Recent solutions have combined utility locating with mapping technology. Whether the mapping technology is supplied by a third party or is built into the locating equipment, the workflow is similar. During the locate, the operator geo-tags the utility’s estimated position using a GPS device. The positional data is captured and can be integrated with one-call software for locate and asset management. The data results in a utility map that can be maintained and shared among excavators, project planners, and asset owners.
These solutions can certainly reduce the risk of utility strikes, but there is more that can be done. The industry has yet to present an end-to-end locating and mapping solution that improves the quality of the data used to create utility maps before ground is broken.
One of the key obstacles to creating accurate utility maps is the limitation of existing locating technology, which relies on human interpretation and favorable conditions to be accurate. Poorly grounded utilities, the presence of large conductors, environmental conditions, human error, and a number of other factors can all compromise locating accuracy. In fact, the CGA’s 2018 DIRT report found that 24% of reported utility damages were due to a locating issue.
In this series of case studies, we put the Geo Locating System to the test to locate and map utilities throughout San Diego County.
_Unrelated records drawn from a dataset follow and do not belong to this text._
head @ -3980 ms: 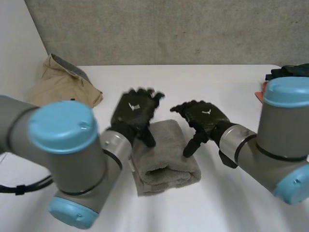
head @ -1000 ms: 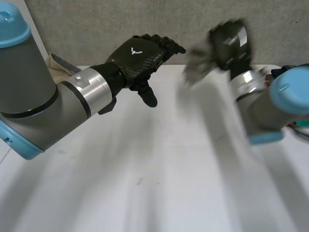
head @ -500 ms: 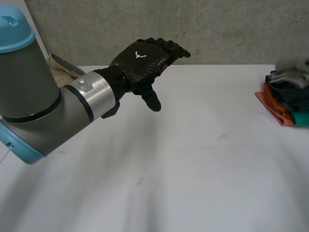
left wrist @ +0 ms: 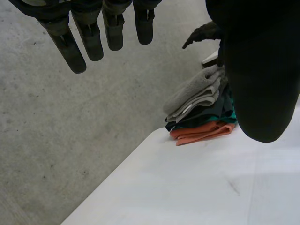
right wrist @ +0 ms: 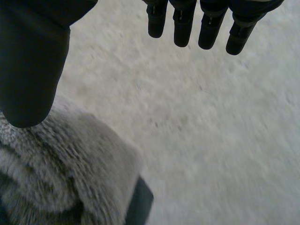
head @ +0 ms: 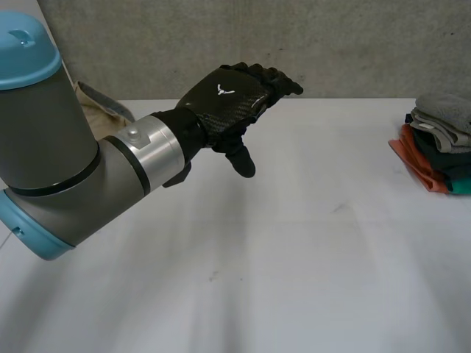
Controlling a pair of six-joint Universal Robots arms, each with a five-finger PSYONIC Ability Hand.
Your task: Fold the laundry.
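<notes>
Nothing grasped by the left robot hand [head: 228, 99], fingers straight, raised above the tabletop [head: 294, 257], well apart from the folded stack [head: 436, 151], right robot hand [right wrist: 28, 70] likewise released, spread above the grey towel [right wrist: 70, 164] topping that stack.

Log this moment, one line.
left hand: open, raised over table | right hand: open, near grey towel | grey towel: atop folded stack | beige cloth: table's far corner

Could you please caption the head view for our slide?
The robot's left hand hovers open over the white table; a folded laundry stack, grey towel on top, sits at its right.
</notes>
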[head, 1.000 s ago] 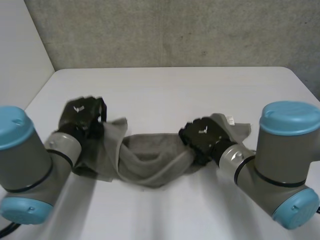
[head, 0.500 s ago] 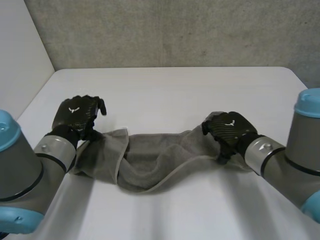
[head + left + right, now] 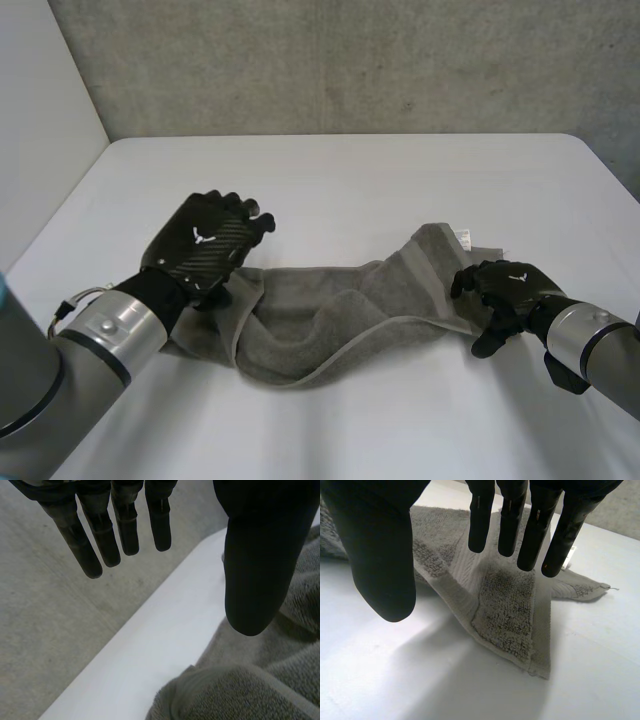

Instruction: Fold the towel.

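While the grey towel [image 3: 330,320] lies in a long, bunched strip on the white table [image 3: 350,180], the two hands are at its two ends. The left hand [image 3: 205,245] is over one end of the strip, and its palm is above the cloth. From the left wrist, its fingers [image 3: 100,540] are straight and spread, and the thumb [image 3: 255,555] stands well apart from them. Nothing is between them, so this hand holds nothing. A thick rolled fold of the towel lies under the thumb, and the bare table edge runs under the fingertips.

The right hand [image 3: 510,287] is just beside the other end of the towel. From the right wrist, its fingers [image 3: 509,525] are also straight, the thumb [image 3: 380,555] is far from them, and the hand is empty. Under its fingertips the towel end lies flat on the table with one layer folded over another, so a pointed corner is under the palm. A small white tag [image 3: 462,238] is on the towel edge beyond the fingertips. I cannot tell whether either hand touches the cloth. Between the hands, the middle of the strip sags into loose folds towards the robot.
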Robot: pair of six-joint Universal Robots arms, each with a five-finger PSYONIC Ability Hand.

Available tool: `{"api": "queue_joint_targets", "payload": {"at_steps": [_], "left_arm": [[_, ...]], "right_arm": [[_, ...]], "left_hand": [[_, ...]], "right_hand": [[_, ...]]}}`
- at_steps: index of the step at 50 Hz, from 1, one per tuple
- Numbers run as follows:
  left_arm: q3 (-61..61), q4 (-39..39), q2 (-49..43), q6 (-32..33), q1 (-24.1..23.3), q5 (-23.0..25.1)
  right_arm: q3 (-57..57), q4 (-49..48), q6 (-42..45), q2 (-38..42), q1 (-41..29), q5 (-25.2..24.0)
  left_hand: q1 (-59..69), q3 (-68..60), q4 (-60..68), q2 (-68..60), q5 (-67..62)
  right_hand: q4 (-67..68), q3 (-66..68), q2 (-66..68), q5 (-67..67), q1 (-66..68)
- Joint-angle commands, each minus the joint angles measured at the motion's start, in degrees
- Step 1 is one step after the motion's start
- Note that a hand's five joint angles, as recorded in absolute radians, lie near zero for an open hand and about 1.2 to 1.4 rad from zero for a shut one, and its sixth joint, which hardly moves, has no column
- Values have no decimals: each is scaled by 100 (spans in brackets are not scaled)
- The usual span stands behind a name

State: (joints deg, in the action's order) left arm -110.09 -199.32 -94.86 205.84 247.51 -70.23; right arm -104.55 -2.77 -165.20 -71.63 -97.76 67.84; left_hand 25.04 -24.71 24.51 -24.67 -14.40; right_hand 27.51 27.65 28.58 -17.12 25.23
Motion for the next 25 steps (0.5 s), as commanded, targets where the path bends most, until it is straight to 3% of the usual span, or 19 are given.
{"api": "queue_joint_targets", "payload": {"at_steps": [1, 8, 17, 19, 20, 22, 25], "left_arm": [[339, 87, -674, 686, -19, 9], [585, 332, -1218, 1783, 17, 9], [770, 596, -1658, 2268, 17, 9], [857, 710, -1772, 2329, 17, 9], [857, 711, -1772, 2330, 17, 9], [910, 746, -1799, 2356, 17, 9], [928, 746, -1790, 2356, 25, 9]], "right_arm": [[-13, -312, -56, 141, -42, -8], [119, -487, -135, 483, -77, 1], [224, -593, -91, 747, -235, 18], [224, -689, -56, 817, -244, 27], [224, -690, -56, 818, -244, 27], [224, -795, -39, 844, -235, 10], [251, -821, -30, 809, -209, 1]], "left_hand": [[284, -317, 336, -321, -348], [418, -451, 471, -455, -482], [991, -1024, 1043, -1028, -1054], [2613, -2646, 2665, -2650, -2677], [2622, -2655, 2674, -2659, -2686], [4412, -4445, 4465, -4450, -4476], [5482, -5515, 5534, -5519, -5546]], "right_hand": [[226, 211, 119, -265, 453], [293, 278, 185, -332, 520], [949, 935, 842, -988, 1176], [2171, 2156, 2064, -2210, 2398], [2177, 2163, 2070, -2216, 2404], [5170, 5155, 5063, -5209, 5397], [5249, 5235, 5142, -5288, 5477]]}}
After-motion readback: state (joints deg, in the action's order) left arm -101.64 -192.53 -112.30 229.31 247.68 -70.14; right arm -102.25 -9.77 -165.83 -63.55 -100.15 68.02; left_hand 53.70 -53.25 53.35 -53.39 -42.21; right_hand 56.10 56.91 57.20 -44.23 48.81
- Geo Locating Transmitter: This transmitter applies multiple frequencies onto a target utility simultaneously. The set of frequencies is a range that includes what are considered low, medium, and high range frequencies for utility locating. Multiple transmitters can be hooked up to different utilities in the area to supply more information to the receiver.
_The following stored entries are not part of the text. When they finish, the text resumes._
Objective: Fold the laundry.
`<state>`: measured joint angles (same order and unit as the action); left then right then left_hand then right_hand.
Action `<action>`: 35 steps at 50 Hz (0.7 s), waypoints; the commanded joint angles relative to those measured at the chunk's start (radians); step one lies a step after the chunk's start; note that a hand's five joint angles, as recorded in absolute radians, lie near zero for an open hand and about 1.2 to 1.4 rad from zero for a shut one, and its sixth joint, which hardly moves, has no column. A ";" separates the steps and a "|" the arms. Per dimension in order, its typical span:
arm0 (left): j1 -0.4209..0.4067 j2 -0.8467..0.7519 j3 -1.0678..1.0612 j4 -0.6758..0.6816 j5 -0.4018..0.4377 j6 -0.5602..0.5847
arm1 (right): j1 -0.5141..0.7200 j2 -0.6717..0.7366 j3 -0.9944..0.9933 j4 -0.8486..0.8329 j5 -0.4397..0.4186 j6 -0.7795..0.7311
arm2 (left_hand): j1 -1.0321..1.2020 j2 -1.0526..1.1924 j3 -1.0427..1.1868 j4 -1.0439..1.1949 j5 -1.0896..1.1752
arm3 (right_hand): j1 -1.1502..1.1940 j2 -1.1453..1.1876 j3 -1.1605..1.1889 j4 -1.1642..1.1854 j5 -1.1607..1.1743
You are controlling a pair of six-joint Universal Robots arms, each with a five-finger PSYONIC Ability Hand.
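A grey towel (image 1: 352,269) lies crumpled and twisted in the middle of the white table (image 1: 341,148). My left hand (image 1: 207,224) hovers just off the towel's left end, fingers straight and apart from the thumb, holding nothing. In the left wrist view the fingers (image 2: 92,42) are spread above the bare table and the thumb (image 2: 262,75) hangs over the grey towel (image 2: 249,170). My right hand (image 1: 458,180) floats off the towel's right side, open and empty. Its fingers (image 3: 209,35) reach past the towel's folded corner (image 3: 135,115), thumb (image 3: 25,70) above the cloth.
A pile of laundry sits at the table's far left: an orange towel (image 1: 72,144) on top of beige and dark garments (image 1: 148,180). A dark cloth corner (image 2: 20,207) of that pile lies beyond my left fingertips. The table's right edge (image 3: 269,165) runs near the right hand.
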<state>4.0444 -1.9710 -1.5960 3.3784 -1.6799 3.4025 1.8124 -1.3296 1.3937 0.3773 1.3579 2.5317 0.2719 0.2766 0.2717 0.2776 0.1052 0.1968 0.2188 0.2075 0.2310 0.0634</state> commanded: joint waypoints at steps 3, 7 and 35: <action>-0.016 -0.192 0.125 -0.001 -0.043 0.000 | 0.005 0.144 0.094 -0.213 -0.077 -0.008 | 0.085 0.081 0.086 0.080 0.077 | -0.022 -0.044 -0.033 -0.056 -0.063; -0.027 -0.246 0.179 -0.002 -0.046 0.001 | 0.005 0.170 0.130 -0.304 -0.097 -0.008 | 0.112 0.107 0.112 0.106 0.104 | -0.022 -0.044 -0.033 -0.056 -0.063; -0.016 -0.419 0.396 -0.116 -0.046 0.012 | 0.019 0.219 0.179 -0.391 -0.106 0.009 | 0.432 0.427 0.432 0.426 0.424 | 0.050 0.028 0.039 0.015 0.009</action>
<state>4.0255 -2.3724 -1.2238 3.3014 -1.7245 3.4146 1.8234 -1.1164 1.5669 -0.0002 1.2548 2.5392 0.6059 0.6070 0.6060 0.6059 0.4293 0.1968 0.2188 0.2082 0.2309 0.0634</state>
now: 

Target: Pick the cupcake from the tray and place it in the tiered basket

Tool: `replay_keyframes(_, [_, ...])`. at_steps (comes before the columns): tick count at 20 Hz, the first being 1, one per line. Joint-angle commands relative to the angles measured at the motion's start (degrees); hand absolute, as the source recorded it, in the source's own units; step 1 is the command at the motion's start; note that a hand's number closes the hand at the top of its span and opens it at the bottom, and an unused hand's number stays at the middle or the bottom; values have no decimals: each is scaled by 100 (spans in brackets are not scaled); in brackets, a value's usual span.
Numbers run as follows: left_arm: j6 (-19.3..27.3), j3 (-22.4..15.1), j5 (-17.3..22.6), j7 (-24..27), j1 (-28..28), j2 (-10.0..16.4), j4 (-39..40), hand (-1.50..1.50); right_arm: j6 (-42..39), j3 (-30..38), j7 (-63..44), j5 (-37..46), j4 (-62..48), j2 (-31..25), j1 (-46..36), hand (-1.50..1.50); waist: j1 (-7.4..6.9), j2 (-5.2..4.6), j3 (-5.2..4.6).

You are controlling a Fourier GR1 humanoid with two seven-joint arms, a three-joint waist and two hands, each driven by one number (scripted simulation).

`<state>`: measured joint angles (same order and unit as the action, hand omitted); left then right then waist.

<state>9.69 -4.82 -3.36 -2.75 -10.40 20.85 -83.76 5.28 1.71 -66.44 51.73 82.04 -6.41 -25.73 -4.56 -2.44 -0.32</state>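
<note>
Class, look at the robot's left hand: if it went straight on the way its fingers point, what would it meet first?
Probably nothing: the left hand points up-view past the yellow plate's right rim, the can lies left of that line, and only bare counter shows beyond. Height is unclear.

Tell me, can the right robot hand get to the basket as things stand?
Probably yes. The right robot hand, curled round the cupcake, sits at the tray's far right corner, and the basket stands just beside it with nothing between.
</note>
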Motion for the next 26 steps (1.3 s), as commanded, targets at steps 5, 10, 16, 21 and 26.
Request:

- Geo Locating Receiver: This multi-sensor receiver is capable of detecting all nearby electromagnetic signals at a range of frequencies simultaneously. Onboard GPS logs the receiver’s position with respect to the detected signals. The receiver’s visual display guides the operator over the target utility. The receiver automatically plots the utility’s estimated positions at each frequency, independently of operator interpretation. The receiver captures all data in real time onto a USB for post-processing with the utility mapping platform, SubView.
- SubView™: SubView is a web-based GIS platform for creating and sharing utility maps based on the data gathered from the Geo locating receiver. SubView processes all data—including information about all detected actively applied and naturally occurring passive frequencies, as well as environmental and positional information. It then produces a complete map of utilities in the area, including each utility’s estimated horizontal position and depth. Each locate is stored in the Cloud and can be customized with notes and jobsite images, and is designed to be shared easily with key stakeholders.
In this series of case studies, we put the Geo Locating System to the test to locate and map utilities throughout San Diego County.
Case Study 1: Dense Intersection Mapping
Overview
The Geo locating receiver includes advanced motion processing, enabling it to be used to passively locate utilities while driving a vehicle. This allows for a fast way to identify multiple utilities in an area without having to disrupt traffic. Operators can mount two Geo locating receivers to a custom vehicle hitch. A survey grade GNSS instrument hitched to the center logs positional data while the vehicle is in motion.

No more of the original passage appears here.